The under-cabinet lights glow low, making the granite countertops gleam. Maverick is there, perched on the counter in sweats and a hoodie, a stack of black chips at his side. He's rolling one over his knuckles, then palming it, making it disappear and reappear like it's shy.
 
 I hesitate on the threshold.
 
 "You should be asleep," I say.
 
 "So should you." He flicks the chip; it lands upright, spinning. "Sleep is for people without bullshit made-up quarterly targets and dead bodies to think about."
 
 I huff a laugh before I can stop it. He grins like he's been fishing for that sound. The grin is his usual lacquered charm, but his eyes aren't smiling.
 
 His eyes are real.
 
 “I’d bet more money than most people make in a year that you didn’t drink enough water today,” he says suddenly. He hops off the counter, opens the fridge, pulls two waters, and passes me one. "You okay?"
 
 I twist the cap and take a long pull, oddly charmed by the gesture. “Define okay."
 
 "Let’s see. You’re not bleeding. Not bolting. Not ghosting me when I try to make you laugh." His mouth tilts. "Two out of three isn't bad."
 
 My phone buzzes in my palm. I flip it face-down on the island without looking at it. "Spam. I’m fine, yeah. You?"
 
 "Sure."
 
 He doesn't press.
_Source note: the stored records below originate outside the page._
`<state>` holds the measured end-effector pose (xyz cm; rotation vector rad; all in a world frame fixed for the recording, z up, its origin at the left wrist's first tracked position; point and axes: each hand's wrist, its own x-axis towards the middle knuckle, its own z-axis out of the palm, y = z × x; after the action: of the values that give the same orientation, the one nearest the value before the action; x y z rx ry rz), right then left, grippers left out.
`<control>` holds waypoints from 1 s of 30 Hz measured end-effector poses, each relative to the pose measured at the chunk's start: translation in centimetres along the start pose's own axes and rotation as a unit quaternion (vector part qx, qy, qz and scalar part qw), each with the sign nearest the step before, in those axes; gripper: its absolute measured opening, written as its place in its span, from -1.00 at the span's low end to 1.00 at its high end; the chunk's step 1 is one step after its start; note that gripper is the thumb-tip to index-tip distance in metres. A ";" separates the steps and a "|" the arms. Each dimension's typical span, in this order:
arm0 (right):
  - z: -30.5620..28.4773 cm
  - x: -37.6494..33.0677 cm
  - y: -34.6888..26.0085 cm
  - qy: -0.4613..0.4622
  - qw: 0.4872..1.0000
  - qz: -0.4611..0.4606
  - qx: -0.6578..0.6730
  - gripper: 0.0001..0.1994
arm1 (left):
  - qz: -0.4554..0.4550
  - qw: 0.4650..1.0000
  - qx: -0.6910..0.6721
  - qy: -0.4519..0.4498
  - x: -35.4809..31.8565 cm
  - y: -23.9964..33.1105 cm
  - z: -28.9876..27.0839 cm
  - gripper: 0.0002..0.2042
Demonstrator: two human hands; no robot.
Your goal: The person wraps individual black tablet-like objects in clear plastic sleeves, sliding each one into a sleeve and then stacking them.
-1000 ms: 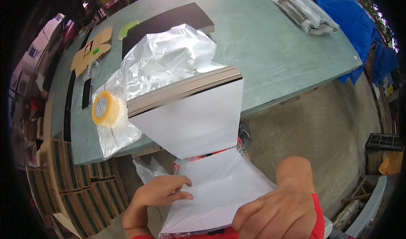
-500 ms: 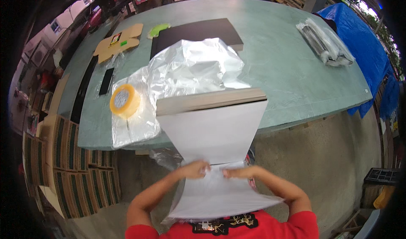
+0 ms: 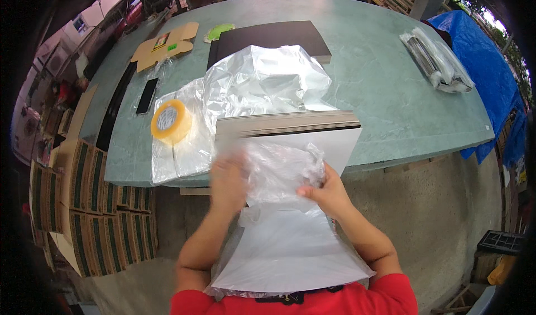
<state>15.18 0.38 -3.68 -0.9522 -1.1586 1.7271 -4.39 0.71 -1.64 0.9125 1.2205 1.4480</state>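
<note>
Bare concrete floor [image 3: 435,214] lay under the person, whose red sleeves were cut off by the lower edge of the view. Nearest the body, a wide white sheet [image 3: 290,253] sloped up from the lap toward the table, its lower corners hidden behind the forearms. Over its upper part hung a crumpled clear plastic bag [image 3: 279,172], gathered between both hands just in front of the table's near edge. The left hand [image 3: 229,181] was smeared by motion, so its fingers seemed pressed into the film, though whether they were closed on it could not be told. The right hand [image 3: 324,192] showed more sharply, its fingers pinching the bag's right side. Behind the bag, a flat pale board [image 3: 287,124] lay at the edge of the green table [image 3: 379,103], the white sheet apparently hanging from it; the join was covered by the plastic. Just left of the board, a yellow tape roll [image 3: 170,121] rested on loose clear film [image 3: 184,153] that drooped over the edge. More bunched clear plastic [image 3: 262,83] sat on top beyond the board, partly hiding a black panel [image 3: 268,36]. Farther left lay a flattened cardboard carton [image 3: 164,44], and far right a wrapped bundle [image 3: 435,61], its contents hard to make out. Stacked boxes [image 3: 84,203] stood below the table's left side.
</note>
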 end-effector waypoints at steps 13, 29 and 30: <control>-0.1 -0.3 -3.9 -0.122 0.946 -0.178 -0.241 -0.68 | 0.138 0.859 0.342 -0.355 0.8 5.9 0.2 -0.84; -1.2 0.3 -2.1 -0.140 0.918 0.072 0.363 -0.83 | -0.117 0.964 0.159 -0.176 -0.8 3.1 -3.6 -0.96; -1.8 0.1 -2.3 -0.118 0.932 0.061 0.336 -0.85 | -0.102 0.957 0.236 -0.137 0.8 3.0 -7.6 -0.96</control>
<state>17.28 1.55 -1.98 -0.4039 -0.5641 2.1736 -12.44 -0.21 -0.34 1.2188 1.4260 0.8425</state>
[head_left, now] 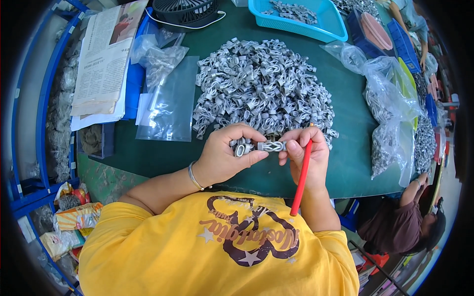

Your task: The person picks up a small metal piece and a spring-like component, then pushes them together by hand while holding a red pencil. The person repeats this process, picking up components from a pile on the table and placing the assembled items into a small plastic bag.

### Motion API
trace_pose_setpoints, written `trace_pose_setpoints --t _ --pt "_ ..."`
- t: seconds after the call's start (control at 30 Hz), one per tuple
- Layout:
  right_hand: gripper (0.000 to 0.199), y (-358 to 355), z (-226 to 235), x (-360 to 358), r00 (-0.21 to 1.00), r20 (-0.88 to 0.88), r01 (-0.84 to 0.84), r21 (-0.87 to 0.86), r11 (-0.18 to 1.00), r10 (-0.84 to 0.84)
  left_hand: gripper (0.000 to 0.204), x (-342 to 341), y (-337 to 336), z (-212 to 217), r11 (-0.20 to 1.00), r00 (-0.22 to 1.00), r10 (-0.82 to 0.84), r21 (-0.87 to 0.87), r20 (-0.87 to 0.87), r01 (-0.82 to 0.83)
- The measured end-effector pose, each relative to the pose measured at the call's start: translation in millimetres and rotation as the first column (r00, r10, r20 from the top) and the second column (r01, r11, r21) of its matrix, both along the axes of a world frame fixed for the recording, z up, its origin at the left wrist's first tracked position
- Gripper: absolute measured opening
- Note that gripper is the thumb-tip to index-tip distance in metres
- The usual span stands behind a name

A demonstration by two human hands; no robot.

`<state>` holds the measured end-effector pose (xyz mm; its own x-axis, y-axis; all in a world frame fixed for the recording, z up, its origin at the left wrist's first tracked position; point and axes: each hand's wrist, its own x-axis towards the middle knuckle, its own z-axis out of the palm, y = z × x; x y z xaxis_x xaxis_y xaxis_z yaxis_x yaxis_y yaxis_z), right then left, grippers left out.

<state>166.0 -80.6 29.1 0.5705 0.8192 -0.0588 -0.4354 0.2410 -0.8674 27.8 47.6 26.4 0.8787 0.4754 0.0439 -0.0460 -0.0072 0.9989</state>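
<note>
Table with a green top (pixel 351 163) is spreading across the middle, and its front edge is running just before the person's yellow shirt (pixel 163 246). A big pile of grey metal pieces (pixel 261 81) is covering the centre. Bare green room is showing to the right, between this pile and the clear bags (pixel 387 98), and also in front, where the forearms are crossing the edge. To the left, a flat clear sheet (pixel 173 113) is lying just beside the pile, so the room there is narrow. Behind, a light-blue basket (pixel 302 28) is standing near the pile.

The left hand (pixel 223 153) is closing narrowly, its thumb and fingers holding a braided metal piece (pixel 271 146) in front of the pile; another metal piece (pixel 241 149) is sitting within its fingers. The right hand (pixel 310 154) is gripping a red stick (pixel 302 180), slanting toward the shirt, while its fingertips are touching the braided piece's right end.
</note>
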Motion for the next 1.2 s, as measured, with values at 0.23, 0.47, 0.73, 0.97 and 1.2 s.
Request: trace_pose_setpoints --t 0.23,0.47,0.73,0.97,1.2 --pt "0.021 -1.2 -7.3 -1.5 0.994 -0.084 -0.065 0.061 0.996 0.070 0.021 -1.4 0.6 11.3 0.998 0.998 0.036 -0.046 -0.050 -0.038" --pt "0.026 -2.0 -18.5 -3.7 0.991 0.007 -0.133 0.094 0.987 0.133 0.023 2.1 4.9 13.2 0.967 0.993 0.013 0.250 0.121 -0.043" --pt "0.028 -0.9 -17.2 -5.0 0.990 0.130 -0.069 0.083 0.994 0.058 0.025 3.2 5.3 9.0 0.960 0.990 0.049 0.266 0.132 -0.083" --pt "0.034 1.2 -7.7 -7.5 0.915 0.382 0.096 0.109 0.989 -0.131 0.023 -0.2 3.5 14.4 0.967 0.994 -0.009 -0.254 -0.110 -0.019" --pt "0.036 13.0 1.5 -16.7 0.789 0.571 0.090 0.260 0.962 -0.228 0.033 2.1 3.0 11.0 0.752 0.995 -0.078 -0.659 -0.062 0.018"
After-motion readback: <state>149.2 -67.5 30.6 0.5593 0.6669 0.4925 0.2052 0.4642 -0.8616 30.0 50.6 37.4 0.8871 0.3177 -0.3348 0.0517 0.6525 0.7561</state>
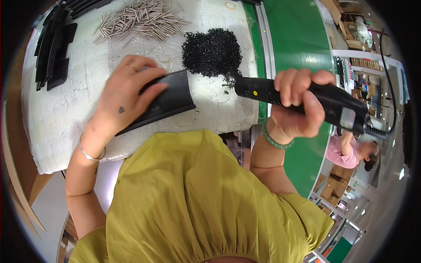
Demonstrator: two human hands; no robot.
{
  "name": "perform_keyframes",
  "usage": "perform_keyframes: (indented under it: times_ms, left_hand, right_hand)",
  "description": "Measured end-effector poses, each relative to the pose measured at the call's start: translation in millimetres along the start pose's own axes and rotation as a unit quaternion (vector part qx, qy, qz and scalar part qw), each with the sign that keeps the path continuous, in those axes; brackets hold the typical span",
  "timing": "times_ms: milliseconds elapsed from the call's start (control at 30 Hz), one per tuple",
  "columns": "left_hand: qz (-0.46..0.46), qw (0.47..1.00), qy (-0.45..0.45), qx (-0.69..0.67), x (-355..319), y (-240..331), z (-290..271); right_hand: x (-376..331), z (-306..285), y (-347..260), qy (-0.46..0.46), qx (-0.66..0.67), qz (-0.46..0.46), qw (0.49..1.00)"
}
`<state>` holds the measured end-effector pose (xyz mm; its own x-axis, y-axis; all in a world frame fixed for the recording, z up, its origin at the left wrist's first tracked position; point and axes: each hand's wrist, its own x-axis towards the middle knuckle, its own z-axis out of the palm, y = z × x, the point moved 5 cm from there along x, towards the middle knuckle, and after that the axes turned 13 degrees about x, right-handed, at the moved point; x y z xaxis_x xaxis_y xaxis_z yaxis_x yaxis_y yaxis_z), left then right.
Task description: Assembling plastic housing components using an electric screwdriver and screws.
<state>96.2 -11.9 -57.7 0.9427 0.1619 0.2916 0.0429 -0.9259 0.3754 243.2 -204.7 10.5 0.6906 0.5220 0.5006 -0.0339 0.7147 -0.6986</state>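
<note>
Head view: the left hand (127, 94) lies flat, fingers spread, pressing a flat black plastic panel (169, 100) onto the white, rough-textured foam pad (66, 109) that covers the desk. The right hand (296, 105) has its grip wrapped tight around a black, cylindrical electric screwdriver (307, 100), held level with its tip beside a heap of small black screws (212, 51). A scatter of thin metal pins (140, 19) lies farther back. Stacked black moulded parts (55, 50) sit at the pad's left edge. A smooth green conveyor belt (298, 39) runs to the right.

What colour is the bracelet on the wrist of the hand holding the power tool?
Pale green beads: the bracelet circles the right hand's wrist, best seen in the head view.
</note>
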Motion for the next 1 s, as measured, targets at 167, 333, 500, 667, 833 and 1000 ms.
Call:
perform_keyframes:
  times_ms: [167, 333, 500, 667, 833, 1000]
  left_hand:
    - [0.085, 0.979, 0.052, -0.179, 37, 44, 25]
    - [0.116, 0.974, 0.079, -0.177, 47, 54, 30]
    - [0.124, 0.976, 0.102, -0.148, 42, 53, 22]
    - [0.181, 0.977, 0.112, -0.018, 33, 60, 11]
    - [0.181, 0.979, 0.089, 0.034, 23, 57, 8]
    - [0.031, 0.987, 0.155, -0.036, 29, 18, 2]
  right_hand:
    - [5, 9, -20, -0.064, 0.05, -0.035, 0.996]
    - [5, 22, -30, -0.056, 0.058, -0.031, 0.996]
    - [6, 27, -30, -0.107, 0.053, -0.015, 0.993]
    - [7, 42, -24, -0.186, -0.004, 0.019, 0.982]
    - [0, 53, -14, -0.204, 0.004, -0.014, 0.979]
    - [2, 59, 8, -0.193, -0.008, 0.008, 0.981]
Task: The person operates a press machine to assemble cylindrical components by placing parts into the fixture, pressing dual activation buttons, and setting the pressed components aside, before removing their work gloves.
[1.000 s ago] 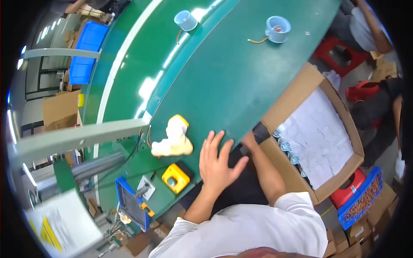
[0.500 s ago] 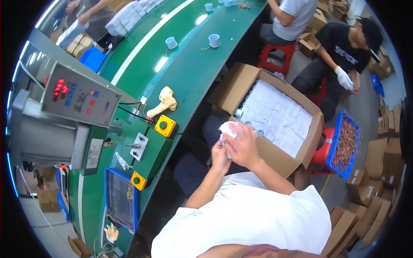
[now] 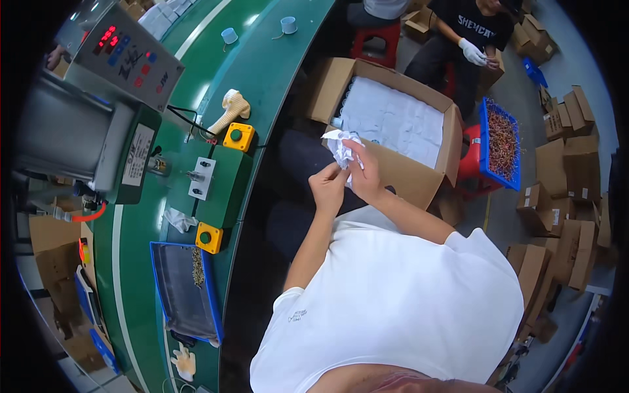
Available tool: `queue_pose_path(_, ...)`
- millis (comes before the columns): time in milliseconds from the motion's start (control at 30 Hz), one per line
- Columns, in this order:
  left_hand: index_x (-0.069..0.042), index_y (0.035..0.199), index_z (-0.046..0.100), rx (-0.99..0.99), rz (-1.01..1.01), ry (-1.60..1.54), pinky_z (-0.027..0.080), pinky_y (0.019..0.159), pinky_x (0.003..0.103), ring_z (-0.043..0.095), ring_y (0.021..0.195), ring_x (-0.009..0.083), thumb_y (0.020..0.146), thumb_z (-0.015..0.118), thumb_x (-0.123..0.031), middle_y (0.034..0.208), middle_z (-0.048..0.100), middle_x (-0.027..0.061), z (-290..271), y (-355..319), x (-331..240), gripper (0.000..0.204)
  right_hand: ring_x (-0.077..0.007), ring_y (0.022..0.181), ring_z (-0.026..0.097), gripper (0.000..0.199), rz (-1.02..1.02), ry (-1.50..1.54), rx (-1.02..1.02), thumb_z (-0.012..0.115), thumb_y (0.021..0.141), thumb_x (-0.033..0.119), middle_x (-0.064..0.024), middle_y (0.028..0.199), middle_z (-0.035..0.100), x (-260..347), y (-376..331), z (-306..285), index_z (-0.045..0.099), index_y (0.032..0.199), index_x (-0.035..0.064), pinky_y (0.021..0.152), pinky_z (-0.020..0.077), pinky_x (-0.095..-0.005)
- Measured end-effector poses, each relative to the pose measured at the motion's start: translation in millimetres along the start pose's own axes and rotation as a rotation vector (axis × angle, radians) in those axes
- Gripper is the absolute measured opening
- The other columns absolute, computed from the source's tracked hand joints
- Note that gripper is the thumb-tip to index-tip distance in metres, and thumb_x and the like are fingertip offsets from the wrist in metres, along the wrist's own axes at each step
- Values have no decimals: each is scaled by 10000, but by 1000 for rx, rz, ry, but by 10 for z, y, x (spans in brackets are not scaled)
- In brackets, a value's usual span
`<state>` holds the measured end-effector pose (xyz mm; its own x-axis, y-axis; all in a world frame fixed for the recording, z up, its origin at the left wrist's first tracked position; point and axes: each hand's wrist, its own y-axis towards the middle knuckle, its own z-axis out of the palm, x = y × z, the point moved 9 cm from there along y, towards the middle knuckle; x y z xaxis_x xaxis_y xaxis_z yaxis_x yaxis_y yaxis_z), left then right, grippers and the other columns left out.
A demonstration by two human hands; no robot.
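A crumpled piece of thin white paper (image 3: 343,148) is held up between my hands, just in front of an open cardboard box (image 3: 409,178). My left hand (image 3: 327,187) pinches its lower end, fingers closed. My right hand (image 3: 365,173) grips its right side with bent fingers. Whether something is wrapped inside the paper cannot be made out. Rows of white paper-wrapped pieces (image 3: 393,121) fill the box.
At left, a press machine (image 3: 98,124) stands over a green bench (image 3: 141,262) with a green fixture (image 3: 226,187), yellow button boxes (image 3: 208,238), a knitted glove (image 3: 230,111) and a blue tray (image 3: 187,288). A blue crate of small parts (image 3: 501,144) and a seated co-worker (image 3: 475,33) are at right.
The whole view has shifted. My right hand has moved from over the top of the white paper to its side, and the paper now stands out more loosely above my fingers.
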<state>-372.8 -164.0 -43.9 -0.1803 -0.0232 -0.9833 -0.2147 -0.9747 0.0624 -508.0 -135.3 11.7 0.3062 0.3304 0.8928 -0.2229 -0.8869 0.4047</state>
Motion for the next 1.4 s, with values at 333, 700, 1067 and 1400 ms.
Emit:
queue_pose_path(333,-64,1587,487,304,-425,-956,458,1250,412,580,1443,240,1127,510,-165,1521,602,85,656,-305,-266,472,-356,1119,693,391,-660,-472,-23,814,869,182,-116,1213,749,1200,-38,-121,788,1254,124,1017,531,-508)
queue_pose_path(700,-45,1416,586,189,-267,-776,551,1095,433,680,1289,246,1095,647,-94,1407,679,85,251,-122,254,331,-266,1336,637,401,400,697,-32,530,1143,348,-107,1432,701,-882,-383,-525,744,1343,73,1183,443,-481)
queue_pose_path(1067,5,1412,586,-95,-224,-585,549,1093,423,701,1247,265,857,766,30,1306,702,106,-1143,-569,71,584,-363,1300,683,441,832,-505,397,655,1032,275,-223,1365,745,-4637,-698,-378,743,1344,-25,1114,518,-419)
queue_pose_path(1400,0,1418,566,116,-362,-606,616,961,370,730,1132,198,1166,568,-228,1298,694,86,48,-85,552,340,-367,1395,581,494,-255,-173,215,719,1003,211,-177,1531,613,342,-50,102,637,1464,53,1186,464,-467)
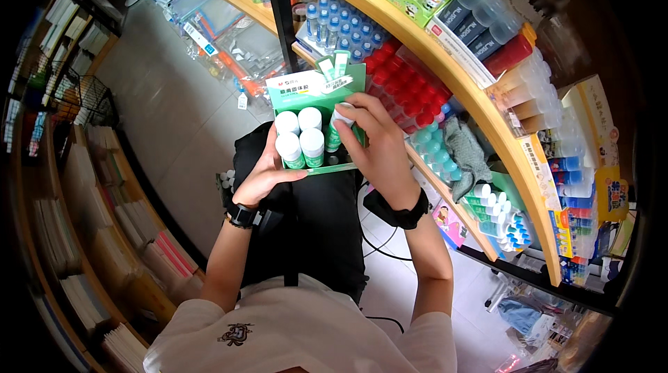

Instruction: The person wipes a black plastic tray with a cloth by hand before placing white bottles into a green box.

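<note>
On my lap rests a green and white display box [280, 100] with a raised back panel. Several glue sticks [312, 143] with white caps and green labels stand upright at its left side. My left hand [261, 172] is closed around the box's left side, thumb along the front edge. At the box's right side, my right hand [376, 138] pinches another glue stick [335, 138] by its white cap, its lower end inside the box. A dark round spot shows in the box floor beside that stick.
A curved wooden shelf [466, 49] on the right carries bottles, tubes and packs. Below it stand blue-capped bottles [341, 21], red-capped bottles [407, 84] and a grey cloth [465, 157]. Bookshelves [97, 213] line the left. A black cable [379, 256] lies on the floor.
</note>
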The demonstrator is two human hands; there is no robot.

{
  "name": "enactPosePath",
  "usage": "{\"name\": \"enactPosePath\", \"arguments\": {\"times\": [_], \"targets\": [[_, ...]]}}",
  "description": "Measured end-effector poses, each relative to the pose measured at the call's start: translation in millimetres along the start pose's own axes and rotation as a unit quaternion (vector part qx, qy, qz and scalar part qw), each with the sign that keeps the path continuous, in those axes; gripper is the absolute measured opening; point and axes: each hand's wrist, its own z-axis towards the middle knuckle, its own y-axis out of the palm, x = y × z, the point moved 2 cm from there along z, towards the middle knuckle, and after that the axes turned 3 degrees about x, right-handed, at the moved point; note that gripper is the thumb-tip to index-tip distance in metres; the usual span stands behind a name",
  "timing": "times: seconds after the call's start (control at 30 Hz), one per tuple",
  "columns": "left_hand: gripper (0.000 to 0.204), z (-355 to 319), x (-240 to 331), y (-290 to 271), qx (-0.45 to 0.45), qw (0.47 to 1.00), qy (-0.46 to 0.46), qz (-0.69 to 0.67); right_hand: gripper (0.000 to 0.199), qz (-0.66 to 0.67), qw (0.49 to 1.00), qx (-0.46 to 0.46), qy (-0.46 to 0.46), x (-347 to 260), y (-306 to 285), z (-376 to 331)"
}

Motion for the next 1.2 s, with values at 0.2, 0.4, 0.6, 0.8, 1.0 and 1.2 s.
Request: {"name": "enactPosePath", "arguments": {"times": [0.2,0.4,0.6,0.8,1.0,1.2], "targets": [[0.104,0.9,1.6,2.9,-0.001,1.0,0.008,0.008,0.018,-0.028,0.998,0.024,-0.049,6.2,4.7,-4.3],[0.104,-1.1,6.9,1.8,-0.007,1.0,0.021,-0.008,0.016,0.014,0.995,0.1,-0.023,0.8,24.6,-15.1],[0.104,-1.1,7.5,-7.8,-0.016,1.0,0.006,-0.017,0.014,-0.003,0.992,0.124,0.015,8.6,37.3,-24.5],[0.104,1.5,12.1,-12.4,-0.05,0.997,0.043,-0.046,0.016,-0.024,0.995,0.096,-0.01,0.0,32.0,-17.4],[0.107,3.9,1.9,-11.3,-0.057,0.994,0.079,-0.053,0.022,-0.125,0.99,-0.003,-0.063,-23.5,7.2,7.4],[0.11,5.0,-22.7,-30.9,-0.054,0.99,0.122,-0.04,0.042,-0.292,0.925,0.084,-0.226,-122.0,-54.4,109.8]]}}
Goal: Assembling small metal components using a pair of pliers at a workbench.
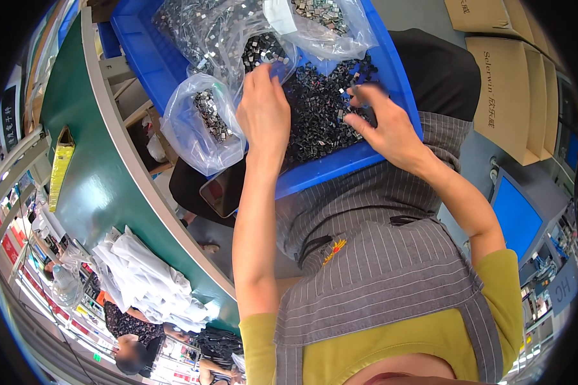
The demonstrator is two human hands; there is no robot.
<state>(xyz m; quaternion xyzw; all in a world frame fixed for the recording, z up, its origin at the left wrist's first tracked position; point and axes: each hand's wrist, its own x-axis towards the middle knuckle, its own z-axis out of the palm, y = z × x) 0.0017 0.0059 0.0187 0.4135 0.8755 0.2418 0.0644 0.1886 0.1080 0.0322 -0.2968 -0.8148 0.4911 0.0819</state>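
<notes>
A blue plastic tub [412, 96] on my lap holds a heap of small black parts [321, 119] and several clear bags. My left hand [263, 109] is at the mouth of a clear bag of black and silvery pieces [262, 51]. Its fingers are bunched, and what they hold, if anything, is hidden. Over the right side of the heap, my right hand [388, 125] has its thumb and fingers apart, with small parts close to the tips. Another clear bag [180, 122] with silvery pieces [212, 115] hangs over the tub's left rim.
A bag of metallic pieces [321, 16] lies at the tub's far end. Left is a green table [87, 173] with white cloth [144, 276] and a yellow strip [61, 170]. A phone-like dark slab [223, 192] is by my leg. Cardboard boxes [504, 96] and a blue screen [517, 215] stand right.
</notes>
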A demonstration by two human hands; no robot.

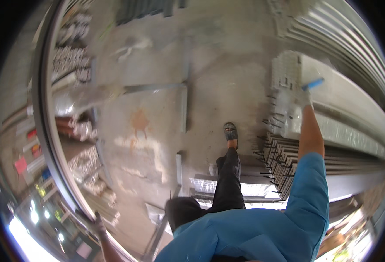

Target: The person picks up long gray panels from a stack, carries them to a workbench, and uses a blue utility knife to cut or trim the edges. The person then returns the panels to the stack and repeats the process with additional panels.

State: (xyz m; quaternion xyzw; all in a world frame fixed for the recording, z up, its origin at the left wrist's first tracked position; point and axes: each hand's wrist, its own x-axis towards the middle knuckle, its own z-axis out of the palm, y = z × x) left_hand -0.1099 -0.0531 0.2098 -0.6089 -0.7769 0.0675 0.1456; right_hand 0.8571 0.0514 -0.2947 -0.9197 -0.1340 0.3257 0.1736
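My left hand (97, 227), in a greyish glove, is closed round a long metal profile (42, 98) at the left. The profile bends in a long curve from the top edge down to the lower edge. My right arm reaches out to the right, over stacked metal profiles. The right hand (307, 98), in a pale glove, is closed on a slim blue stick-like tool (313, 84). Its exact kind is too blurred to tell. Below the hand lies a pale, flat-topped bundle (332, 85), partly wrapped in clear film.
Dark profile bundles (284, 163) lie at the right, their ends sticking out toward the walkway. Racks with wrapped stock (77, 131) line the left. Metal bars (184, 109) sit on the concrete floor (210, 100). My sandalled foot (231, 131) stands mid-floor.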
Maverick never presses—he invites chaos and truth like they’re wild animals he’s trying to tame. He’s an open palm where everyone else is a closed fist.
 
 He taps the chip against the glossy surface of the counter and changes the subject easily. "Parents are more or less splitting the pot at the end of the quarter. You hear that bullshit?"
 
 "I heard 'fifteen percent or starve.'"
 
 "Yup." He spins the chip again, casts his gaze down thoughtfully before speaking again. "I also heard, 'break the set.' I think they’re going to send us to different corners with pretty keys to pretty kingdoms and see who forgets to call home. To break the merry band of misfits that they created."
 
 He says it lightly, but something threads through the words that isn't light at all. "Would you forget?" I ask. “To call home?”
 
 His smile softens. "No, Trouble. That's the problem. I don't forget." He pauses. "I just…collect."
 
 "Collect?"
 
 "People. Stories. Messes." He gestures at the room around us with the chip. "Whales, hosts, dancers, dealers. Half our revenue comes down to who feels seen and who feels like a number. I'm good at making people feel like the only one in the room." He looks at me then, something way too serious beneath the lightness of his words. "I’m just not good at being the only one in the room."
 
 "Maverick…you're enough, all on your own,” I say, because I can hear the shape of the fear he won't name. “You know that, right?”
 
 "I do know." He doesn't, though. He blinks too slow; the meaning doesn't catch. “But if they carve us up—each of us with our own kingdom, they will find out how much I can’t do. I don’t know the contracts like Con, the security like Storm or the systems like Atticus. Without them, what do I have left?" He lifts a shoulder. "I'm not asking you to answer."
 
 I swallow. The split sits in my mouth like a coin. Tails I stay, heads I break something I can't fix. “What if they do?" I ask. "Split you. Where do I go? Or…do I go with any of you?”
 
 Would I still get paid, if there is a Titan in every corner of the country would any place be safe for me to start over? I can’t be near any of them and pretend to be someone else.
 
 He taps the chip once, quiet. "That’s up to you princess, and how much torment your heart can take.”
 
 "That's not an answer."
 
 "It's the truth" His eyes cut toward the hall where Conrad sleeps. "Pick any single Titan, and the others get smaller. Pick all of us, and people start wanting to divide you into shares that never quite equal a whole."
 
 I rub the bridge of my nose. "I'm not a fucking portfolio, Maverick."
 
 "Exactly." He hops off the counter and comes around to stand in front of me. "So let's say we refuse the terms that aren't in writing."
 
 I rub my forefinger over my forehead. He’s speaking in riddles. “I don’t…what does…I don’t know what that means."
 
 He catches my left wrist gently, flips it palm-up. From his hoodie pocket he pulls a thin cord of black silk—like a ribbon, exceptthinner, sleeker. He ties it twice around my wrist, leaving just enough room for it to move freely but not slide off, and tugs the knot snug.